PROBLEM DETAILS
From the listing below, output only the lines starting at the line that has "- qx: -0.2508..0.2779" and ending at the line that has "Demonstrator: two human", exactly as they appear, ends included.

EXERCISE DATA
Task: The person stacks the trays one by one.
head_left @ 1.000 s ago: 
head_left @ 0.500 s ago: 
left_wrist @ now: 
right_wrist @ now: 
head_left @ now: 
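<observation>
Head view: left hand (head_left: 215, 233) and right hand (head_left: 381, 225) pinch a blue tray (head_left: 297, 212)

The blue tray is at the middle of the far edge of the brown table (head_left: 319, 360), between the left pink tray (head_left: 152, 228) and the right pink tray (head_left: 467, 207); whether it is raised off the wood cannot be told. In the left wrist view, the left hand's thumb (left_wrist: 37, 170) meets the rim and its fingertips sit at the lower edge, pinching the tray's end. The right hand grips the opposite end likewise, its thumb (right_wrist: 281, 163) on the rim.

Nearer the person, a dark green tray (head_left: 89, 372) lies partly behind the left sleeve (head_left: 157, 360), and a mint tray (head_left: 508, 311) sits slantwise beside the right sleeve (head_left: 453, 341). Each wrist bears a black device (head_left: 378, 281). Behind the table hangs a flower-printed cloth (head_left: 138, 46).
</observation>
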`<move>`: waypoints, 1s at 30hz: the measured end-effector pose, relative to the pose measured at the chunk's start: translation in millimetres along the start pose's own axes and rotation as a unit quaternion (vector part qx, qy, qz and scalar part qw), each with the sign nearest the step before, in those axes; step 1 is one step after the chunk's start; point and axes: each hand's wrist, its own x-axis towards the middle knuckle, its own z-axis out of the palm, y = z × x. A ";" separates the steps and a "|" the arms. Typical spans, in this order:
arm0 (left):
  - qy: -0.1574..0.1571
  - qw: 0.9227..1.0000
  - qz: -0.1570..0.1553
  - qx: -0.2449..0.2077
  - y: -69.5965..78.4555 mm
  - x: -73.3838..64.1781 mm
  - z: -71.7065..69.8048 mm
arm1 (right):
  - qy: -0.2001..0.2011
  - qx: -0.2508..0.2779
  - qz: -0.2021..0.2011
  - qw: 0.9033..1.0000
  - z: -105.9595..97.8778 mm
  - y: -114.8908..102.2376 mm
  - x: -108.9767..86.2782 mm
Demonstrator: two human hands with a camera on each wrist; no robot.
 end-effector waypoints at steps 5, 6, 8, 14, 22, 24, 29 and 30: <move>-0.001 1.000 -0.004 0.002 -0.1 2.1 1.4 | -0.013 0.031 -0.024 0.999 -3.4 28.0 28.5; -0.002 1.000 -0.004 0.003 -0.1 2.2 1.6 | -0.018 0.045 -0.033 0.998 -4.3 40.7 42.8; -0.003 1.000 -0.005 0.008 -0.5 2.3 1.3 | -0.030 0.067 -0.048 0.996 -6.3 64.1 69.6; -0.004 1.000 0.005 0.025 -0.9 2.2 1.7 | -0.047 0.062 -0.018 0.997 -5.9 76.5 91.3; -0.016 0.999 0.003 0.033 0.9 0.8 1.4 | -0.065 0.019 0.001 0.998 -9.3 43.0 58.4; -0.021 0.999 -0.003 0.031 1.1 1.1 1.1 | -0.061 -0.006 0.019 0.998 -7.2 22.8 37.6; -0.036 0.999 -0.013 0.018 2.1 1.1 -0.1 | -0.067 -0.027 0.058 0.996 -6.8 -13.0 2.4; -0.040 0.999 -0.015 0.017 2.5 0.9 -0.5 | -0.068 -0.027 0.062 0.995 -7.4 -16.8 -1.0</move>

FINISHED EXERCISE
  - qx: -0.2508..0.2779
  - qz: -0.2021..0.2011
  - qw: 0.9033..1.0000
  - z: -105.9595..97.8778 mm
  - y: -114.8908..102.2376 mm
  - x: -108.9767..86.2782 mm
Demonstrator: two human hands with a camera on each wrist; no robot.

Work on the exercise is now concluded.